'We need more time': Irish fruit giant Fyffes is in crunch talks over worker abuse claims
Workers at a melon plantation in Honduras allege they are being mistreated.
A TRADING BODY has extended its suspension of Fyffes’ membership, as the Irish fruit giant is locked in talks with unions about claims of worker abuse.
In May, the Ethical Trading Initiative (ETI) – a UK state-funded organisation promoting workers’ rights that counts Fyffes as a member – voted to suspend the fruit company.
This was on foot of a complaint from several food unions, which alleged that workers employed by Fyffes at one of its melon plantations in Honduras were being mistreated in several ways, such as not being paid the minimum wage.
The ETI found that the complaint was “substantive in the way it evidenced poor treatment of workers in Fyffes’ Suragroh melon plantation”.
Yesterday, the ETI voted to extend this suspension to allow the company and unions time to hammer out a deal.
When Fyffes was first suspended on 8 May, the ETI said that it would have 90 days to hammer out an agreement with the unions or face expulsion.
Such a move would prove highly embarrassing and troubling for Fyffes, which emphasises the importance of good worker and community relations on its website, and firms doing business with the company.
Delays
Following on from its 90-day deadline, the ETI was due to make a decision on the expulsion in early August. However, this was pushed back to September “in part to acknowledge that the European summer vacation period has introduced delays”.

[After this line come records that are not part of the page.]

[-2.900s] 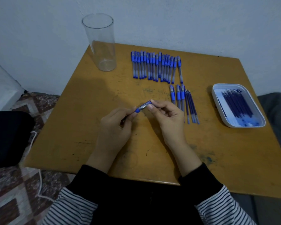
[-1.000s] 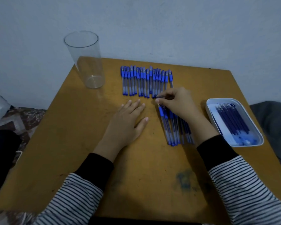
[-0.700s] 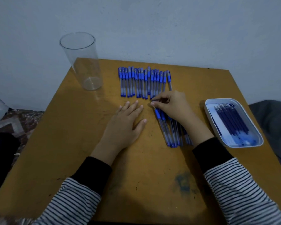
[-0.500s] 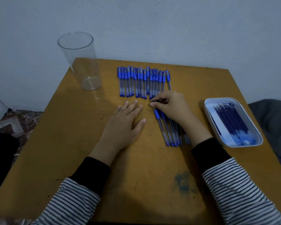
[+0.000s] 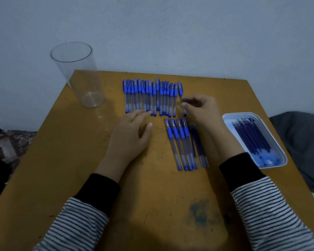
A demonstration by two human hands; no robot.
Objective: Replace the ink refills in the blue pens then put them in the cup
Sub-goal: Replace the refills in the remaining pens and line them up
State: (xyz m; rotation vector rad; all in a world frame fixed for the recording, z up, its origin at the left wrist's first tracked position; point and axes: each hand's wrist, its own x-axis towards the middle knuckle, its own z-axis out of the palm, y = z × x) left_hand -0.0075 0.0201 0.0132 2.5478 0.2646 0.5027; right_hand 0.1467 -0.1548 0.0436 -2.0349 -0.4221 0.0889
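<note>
One pen [image 5: 181, 89] is pinched by the right hand [image 5: 203, 113], four pens [image 5: 179, 142] are laid beside the flat, relaxed left hand [image 5: 130, 138].

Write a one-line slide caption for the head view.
Right hand at the end pen of the far row, left hand flat on the table, clear cup empty.
</note>
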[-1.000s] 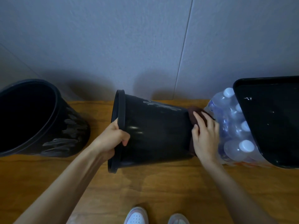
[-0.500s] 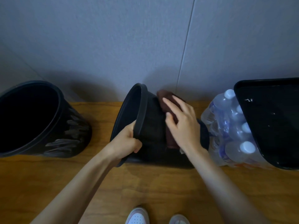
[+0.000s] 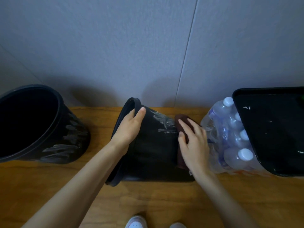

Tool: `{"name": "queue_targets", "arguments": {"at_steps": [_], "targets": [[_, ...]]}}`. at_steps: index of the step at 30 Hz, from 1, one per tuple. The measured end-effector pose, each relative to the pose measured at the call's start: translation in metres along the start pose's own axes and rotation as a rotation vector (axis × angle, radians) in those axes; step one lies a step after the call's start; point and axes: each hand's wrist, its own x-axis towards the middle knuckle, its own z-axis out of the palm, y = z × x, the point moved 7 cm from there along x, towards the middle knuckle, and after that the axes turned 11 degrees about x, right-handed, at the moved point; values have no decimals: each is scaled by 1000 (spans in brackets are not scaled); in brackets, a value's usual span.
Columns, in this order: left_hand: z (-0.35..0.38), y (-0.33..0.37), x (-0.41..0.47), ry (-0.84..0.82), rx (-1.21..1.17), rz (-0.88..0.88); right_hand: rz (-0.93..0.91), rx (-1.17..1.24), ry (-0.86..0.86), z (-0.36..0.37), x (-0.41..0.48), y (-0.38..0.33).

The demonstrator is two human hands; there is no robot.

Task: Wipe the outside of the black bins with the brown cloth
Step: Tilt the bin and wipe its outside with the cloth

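Left hand (image 3: 130, 129) grips rim of tipped bin (image 3: 156, 150); right hand (image 3: 194, 145) flat, pressing brown cloth (image 3: 182, 122) against bin.

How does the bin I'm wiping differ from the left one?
The middle bin lies on its side, mouth facing left; the left bin stands on its base, mouth up. The left hand grips the middle bin's rim and the right hand presses the brown cloth on its wall; nothing touches the left bin. Both are black with pale smears outside.
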Motion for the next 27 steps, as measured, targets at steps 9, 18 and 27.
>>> {"name": "queue_targets", "arguments": {"at_steps": [9, 18, 27], "targets": [[3, 0, -6, -7, 31, 97, -205, 173, 3, 23, -4, -97], [-9, -13, -7, -14, -29, 76, 300, -125, -58, -2, 28, 57], [-1, -5, -13, -9, -5, 110, 138, 14, 40, 10, 20, -26]]}}
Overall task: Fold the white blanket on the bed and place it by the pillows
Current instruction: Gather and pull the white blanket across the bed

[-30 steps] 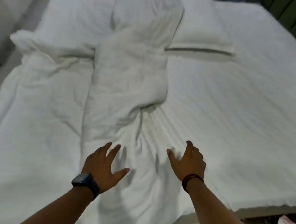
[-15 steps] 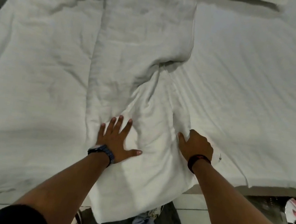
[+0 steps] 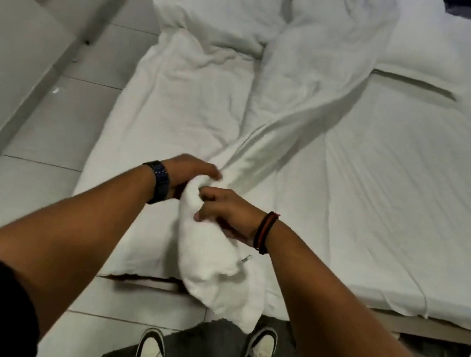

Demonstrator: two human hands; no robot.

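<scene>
The white blanket [image 3: 310,77] lies crumpled in a long strip down the bed, from the pillows [image 3: 442,52] at the far end to the foot. Its near end is bunched and lifted off the mattress, with a loose fold hanging over the bed's front edge. My left hand [image 3: 190,172], with a dark watch on the wrist, grips the bunched end from the left. My right hand [image 3: 224,209], with a red and black band on the wrist, grips it from the right. The two hands are close together above the foot of the bed.
The bed [image 3: 405,200] with its white sheet fills the right and centre. A tiled floor [image 3: 55,130] runs along its left side beside a pale wall or cabinet [image 3: 10,37]. My shoes [image 3: 260,352] stand on a dark mat at the bed's foot.
Both hands went from lying flat on the blanket to closing on its near end and lifting it up. The view swung back and left, showing the floor and my feet.
</scene>
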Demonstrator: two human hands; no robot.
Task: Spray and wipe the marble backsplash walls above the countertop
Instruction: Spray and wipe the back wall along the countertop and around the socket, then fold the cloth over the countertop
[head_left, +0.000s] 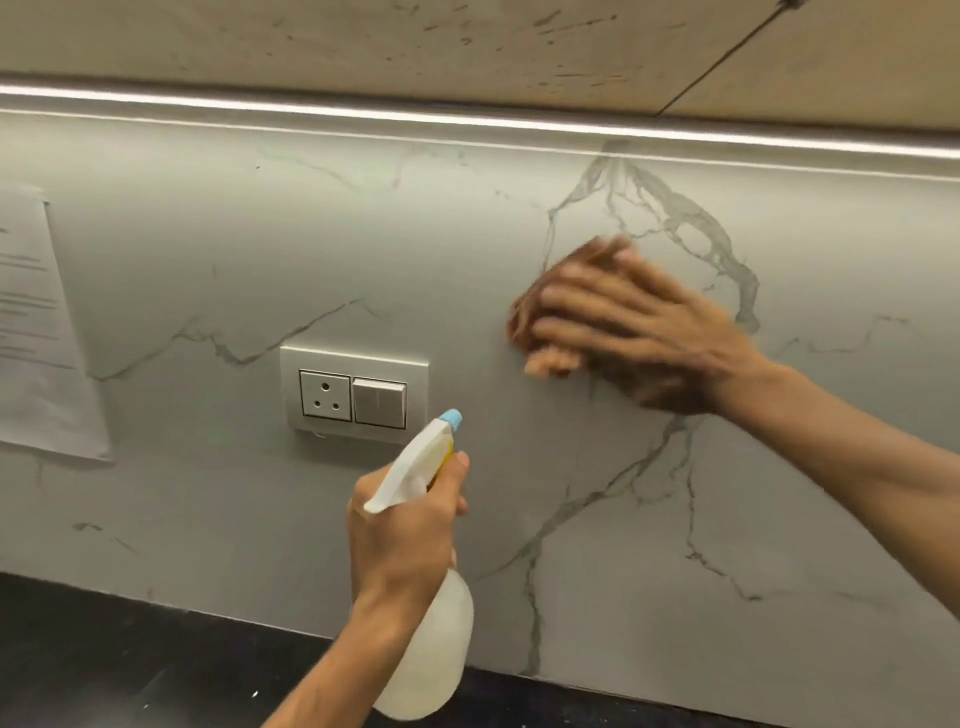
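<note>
The grey-veined marble backsplash fills most of the view. My right hand lies flat against it at the upper right, pressing a brownish cloth that peeks out past the fingers; hand and cloth are motion-blurred. My left hand grips the neck of a white spray bottle low in the centre. The bottle's blue nozzle tip points up and right at the wall, and my index finger rests by the trigger.
A white socket and switch plate sits on the wall just left of the nozzle. A printed paper sheet hangs at the far left. The black countertop runs along the bottom. A light strip glows under the cabinet.
</note>
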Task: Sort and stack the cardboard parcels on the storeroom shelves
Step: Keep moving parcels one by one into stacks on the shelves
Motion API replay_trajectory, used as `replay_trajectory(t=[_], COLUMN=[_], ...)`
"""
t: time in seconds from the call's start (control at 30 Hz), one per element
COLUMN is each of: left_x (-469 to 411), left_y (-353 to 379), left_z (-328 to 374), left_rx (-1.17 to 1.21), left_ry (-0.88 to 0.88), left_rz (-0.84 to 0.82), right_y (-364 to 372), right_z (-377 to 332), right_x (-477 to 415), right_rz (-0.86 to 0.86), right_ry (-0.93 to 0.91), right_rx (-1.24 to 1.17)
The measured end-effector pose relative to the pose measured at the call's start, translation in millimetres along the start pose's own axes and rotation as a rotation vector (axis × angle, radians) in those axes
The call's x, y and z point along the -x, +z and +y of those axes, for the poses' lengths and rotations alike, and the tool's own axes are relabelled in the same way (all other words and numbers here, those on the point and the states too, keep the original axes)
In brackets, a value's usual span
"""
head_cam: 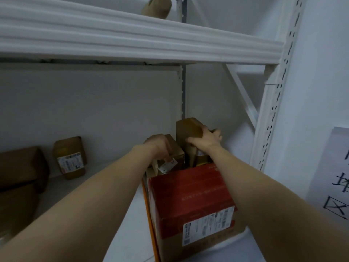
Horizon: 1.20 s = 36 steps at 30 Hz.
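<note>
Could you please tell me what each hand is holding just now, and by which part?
The right hand grips the tall brown parcel at its upper right corner. The left hand holds the shorter parcel beside it, fingers curled over its top front edge.

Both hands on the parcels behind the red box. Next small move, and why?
Probably settle the tall parcel upright into the back corner. The right hand grips its top edge, it stands beside the lower parcel the left hand holds, and the red box blocks the front.
</note>
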State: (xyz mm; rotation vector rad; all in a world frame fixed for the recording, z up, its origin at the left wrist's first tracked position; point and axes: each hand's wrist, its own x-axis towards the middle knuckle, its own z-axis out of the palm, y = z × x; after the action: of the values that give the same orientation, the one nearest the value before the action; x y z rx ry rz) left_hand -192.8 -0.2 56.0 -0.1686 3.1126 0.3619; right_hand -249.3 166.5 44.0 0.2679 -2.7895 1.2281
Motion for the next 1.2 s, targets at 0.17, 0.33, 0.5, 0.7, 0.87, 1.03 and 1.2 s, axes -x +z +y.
replay_trajectory(t=[0.17,0.33,0.5,0.7,0.87,1.03,1.2], left_x=[-7,-8,-7,-5,-4,-1,-2], left_y=[0,-1,-2,-6,-8,-10,-11], left_z=[0,3,6,11,12,12,13], left_rx=[-0.009,-0.019,-0.04,-0.069,-0.082,-0.068,-0.054], left_ry=[-0.003,-0.015,-0.02,-0.029,-0.05,-0.076,-0.081], left_rz=[0.015,0.024,0.026,0.015,0.011,0.026,0.012], right_y=[-7,-4,-8,-15,-18,-20,-26], right_z=[4,4,4,8,14,20,19], right_x=[-4,-8,-13,-16,-22,-28,-29], right_rz=[0.028,-0.006,-0.011,0.017,0.068,0.115,-0.026], right_ry=[-0.02,0.023,0.023,0.034,0.075,0.146,0.256], right_rx=[0.025,0.1,0.126,-0.064,-0.131,-0.261,-0.1])
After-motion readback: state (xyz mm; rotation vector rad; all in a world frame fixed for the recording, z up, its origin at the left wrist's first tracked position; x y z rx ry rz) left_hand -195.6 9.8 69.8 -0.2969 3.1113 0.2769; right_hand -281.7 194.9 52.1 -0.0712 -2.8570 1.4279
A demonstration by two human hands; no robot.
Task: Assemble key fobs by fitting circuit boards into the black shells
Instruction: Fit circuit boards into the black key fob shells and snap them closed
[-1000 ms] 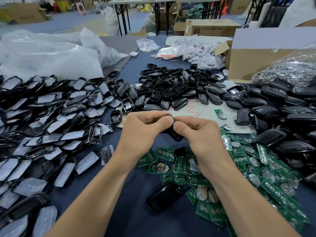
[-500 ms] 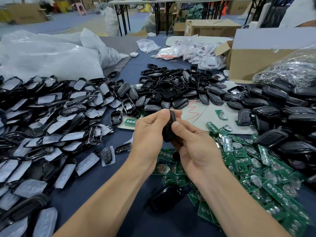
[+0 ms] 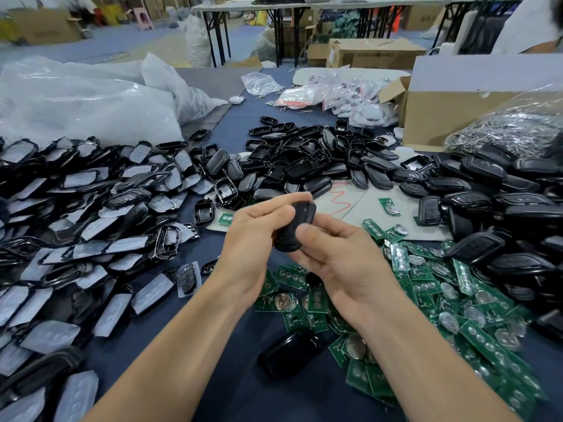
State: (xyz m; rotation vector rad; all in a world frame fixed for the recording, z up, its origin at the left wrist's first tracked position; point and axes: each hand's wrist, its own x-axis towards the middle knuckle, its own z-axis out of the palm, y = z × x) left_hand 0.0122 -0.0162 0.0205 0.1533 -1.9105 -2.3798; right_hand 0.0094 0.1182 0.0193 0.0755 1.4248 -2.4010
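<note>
The left hand [image 3: 253, 239] and right hand [image 3: 341, 260] both grip one black oval plastic key-fob shell [image 3: 294, 229], fingers curled round it, above the middle of the dark blue table [image 3: 274, 400]. Flat green circuit boards [image 3: 457, 300] lie heaped toward the right front corner.

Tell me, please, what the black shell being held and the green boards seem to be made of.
The shell looks like moulded black plastic with a satin finish: soft dull highlights, rounded edges. The boards look like green-coated circuit laminate, probably fibreglass, carrying shiny round metal discs, perhaps coin cells.
</note>
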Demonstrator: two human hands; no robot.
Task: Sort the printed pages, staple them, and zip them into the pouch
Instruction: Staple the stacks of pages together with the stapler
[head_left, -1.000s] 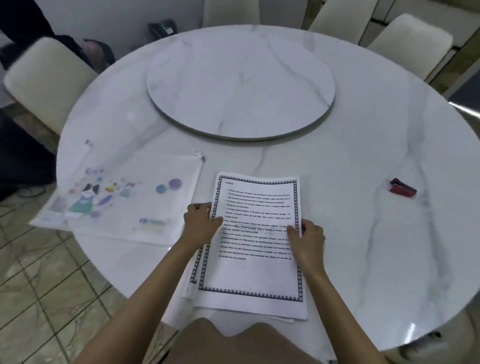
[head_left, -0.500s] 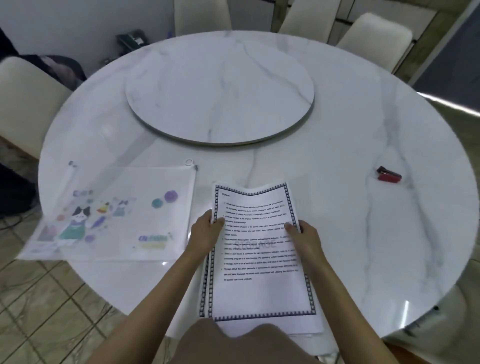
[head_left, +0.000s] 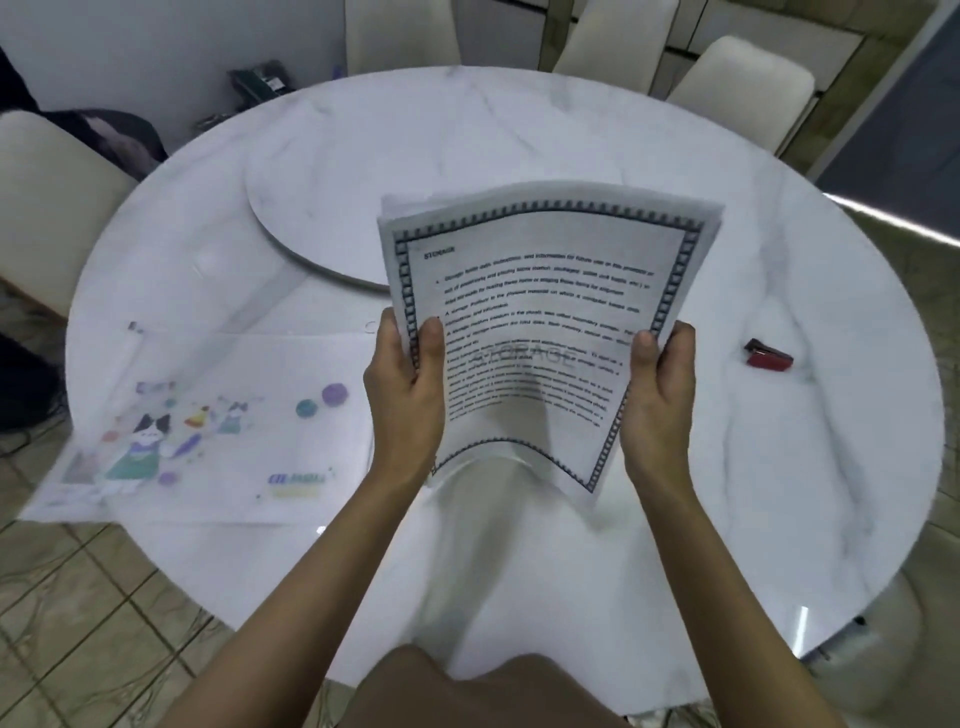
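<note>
I hold a stack of printed pages (head_left: 540, 322) with a dark patterned border up above the table, its bottom edge bowed. My left hand (head_left: 408, 395) grips the stack's left edge, thumb on the front. My right hand (head_left: 657, 400) grips the right edge the same way. A clear zip pouch (head_left: 218, 426) printed with cartoon figures lies flat on the table to the left. A small red and black stapler (head_left: 769, 356) sits on the table to the right, apart from both hands.
The round white marble table (head_left: 727, 493) carries a raised turntable (head_left: 311, 218) at its centre. Cream chairs (head_left: 47, 208) stand around it. A dark phone (head_left: 260, 80) sits beyond the far edge. Tiled floor lies at lower left.
Both hands have lifted the stack of pages off the table and raised it upright toward the camera. The pouch and stapler have not moved.
</note>
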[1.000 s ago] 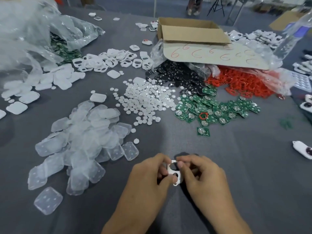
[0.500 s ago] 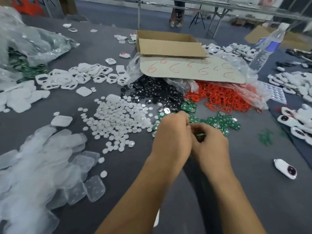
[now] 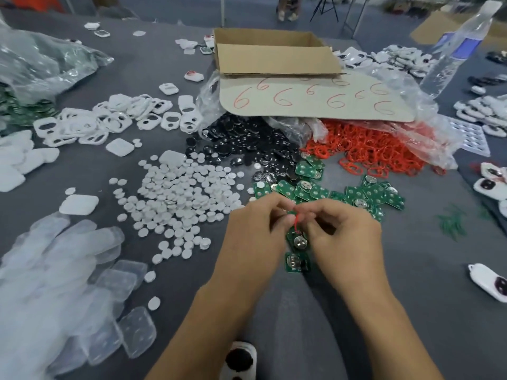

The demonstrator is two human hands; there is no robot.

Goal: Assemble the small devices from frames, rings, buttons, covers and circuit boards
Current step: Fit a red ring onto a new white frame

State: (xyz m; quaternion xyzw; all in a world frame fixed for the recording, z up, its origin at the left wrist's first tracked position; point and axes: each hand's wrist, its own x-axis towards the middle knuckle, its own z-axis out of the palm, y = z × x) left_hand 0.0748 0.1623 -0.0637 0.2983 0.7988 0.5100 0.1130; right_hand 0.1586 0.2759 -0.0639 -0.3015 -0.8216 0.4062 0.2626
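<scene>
- The left hand (image 3: 255, 229) and right hand (image 3: 345, 234) meet mid-table. Both have fingers curled in, pinching one small red ring (image 3: 296, 221) between their tips.
- The ring sits just above two loose green circuit boards (image 3: 297, 260) on the grey table (image 3: 411, 311), at 6 o'clock from the fingertips.
- The main board heap (image 3: 315, 187) is at 12 o'clock from the hands, really close.
- The red ring pile (image 3: 378, 152) is at 1 o'clock, spilling out of a plastic bag (image 3: 428, 124).
- The black buttons (image 3: 247, 144) are at 11 o'clock, and the white round buttons (image 3: 186, 198) are at 10.
- The white frames (image 3: 109, 119) are further out at 10 o'clock, and the clear covers (image 3: 68, 283) are at 8.
- A white frame with a black button fitted (image 3: 240, 360) lies at 6 o'clock between the forearms, cut off by the bottom edge.
- A cardboard box (image 3: 274, 56) is far out at 12 o'clock, and a finished device (image 3: 488, 283) lies at 4.
</scene>
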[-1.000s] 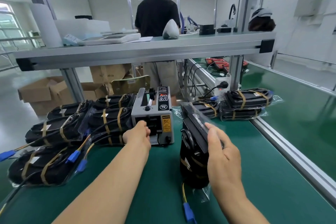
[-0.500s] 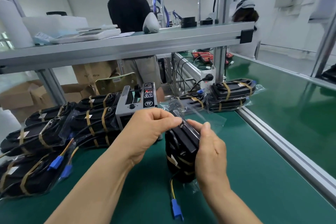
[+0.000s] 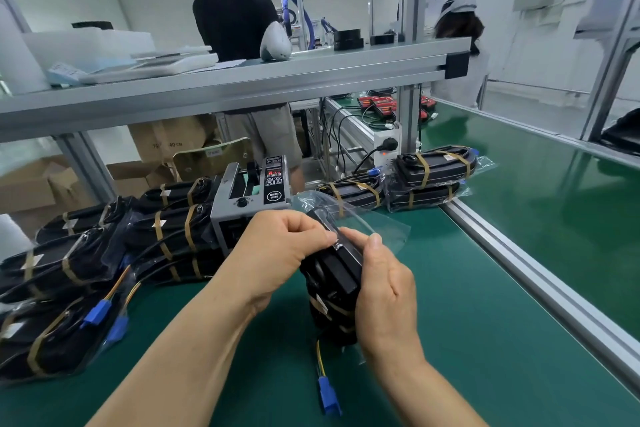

The ETI has now delayed a final decision again. In its statement, it said that “a process of dialogue is now underway” between Fyffes and the unions.
“While the board recognised this as a constructive step forward, they also considered it too early to say whether the move will address ETI’s concerns about conditions for workers in Honduras,” it said.
“The board therefore decided to maintain Fyffes’ suspension for the time being and asked ETI’s secretariat to continue monitoring developments. The board will review this position at their next meeting in November.”
A spokeswoman for the ETI said that a final decision was delayed “because although discussions have been opened and are constructive, there is not enough progress to say that the problem is sorted”.
“It is about being fair to Fyffes. A great first step has been made, but more has to be done,” she said.
“There has been enough movement to convince us that the company and unions are addressing the issues constructively and are looking for outcomes that benefit workers. We need more time.”
As previously examined by Fora, the probe into abuse claims at the Suragroh plantation has run on for more than a year after dozens of workers made a slew of serious allegations.
Last year Fyffes was taken over by a Japanese company de-listed from the Irish Stock Exchange. Despite this, Fyffes still has Dublin as its head office and retains a strong Irish presence.